# [WHAT THIS TASK INVOLVES]
Go through the data below and return each line where the string "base" occurs.

# [DATA BELOW]
::::

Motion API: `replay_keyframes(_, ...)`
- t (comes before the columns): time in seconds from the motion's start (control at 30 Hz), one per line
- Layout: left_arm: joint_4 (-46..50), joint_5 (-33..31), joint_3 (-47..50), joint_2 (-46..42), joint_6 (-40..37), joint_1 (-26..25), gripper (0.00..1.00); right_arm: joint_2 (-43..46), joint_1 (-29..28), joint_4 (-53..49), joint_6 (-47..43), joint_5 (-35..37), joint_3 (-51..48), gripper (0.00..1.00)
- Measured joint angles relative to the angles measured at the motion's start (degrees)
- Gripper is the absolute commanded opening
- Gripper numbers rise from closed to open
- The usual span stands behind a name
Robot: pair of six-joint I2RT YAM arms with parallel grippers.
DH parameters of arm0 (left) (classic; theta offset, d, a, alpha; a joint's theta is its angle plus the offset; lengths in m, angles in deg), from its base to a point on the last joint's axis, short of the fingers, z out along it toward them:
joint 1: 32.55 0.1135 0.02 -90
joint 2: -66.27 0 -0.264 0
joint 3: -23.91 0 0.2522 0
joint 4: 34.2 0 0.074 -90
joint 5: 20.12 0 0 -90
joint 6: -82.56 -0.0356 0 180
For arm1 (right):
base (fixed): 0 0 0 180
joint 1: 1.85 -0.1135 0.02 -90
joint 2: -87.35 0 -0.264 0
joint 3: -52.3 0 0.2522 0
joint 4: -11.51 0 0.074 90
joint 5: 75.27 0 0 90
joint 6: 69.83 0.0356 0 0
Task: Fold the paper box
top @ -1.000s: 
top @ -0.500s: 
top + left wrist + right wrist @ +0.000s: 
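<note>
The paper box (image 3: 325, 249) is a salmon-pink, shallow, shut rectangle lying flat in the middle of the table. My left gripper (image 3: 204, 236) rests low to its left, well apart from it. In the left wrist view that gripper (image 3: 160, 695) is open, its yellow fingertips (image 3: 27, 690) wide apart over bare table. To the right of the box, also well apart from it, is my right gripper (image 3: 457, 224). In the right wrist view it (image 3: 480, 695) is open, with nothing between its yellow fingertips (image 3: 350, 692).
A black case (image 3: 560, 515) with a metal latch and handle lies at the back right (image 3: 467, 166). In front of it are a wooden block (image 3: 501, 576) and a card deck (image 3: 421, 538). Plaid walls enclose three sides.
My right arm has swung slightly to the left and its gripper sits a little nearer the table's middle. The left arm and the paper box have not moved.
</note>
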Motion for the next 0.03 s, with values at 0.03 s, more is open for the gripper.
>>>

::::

# [YOUR RESPONSE]
DH parameters of arm0 (left) (classic; theta offset, d, a, alpha; a joint's theta is its angle plus the offset; lengths in m, angles in deg), from its base to a point on the last joint's axis, short of the fingers, z out along it toward them:
base (fixed): 0 0 0 180

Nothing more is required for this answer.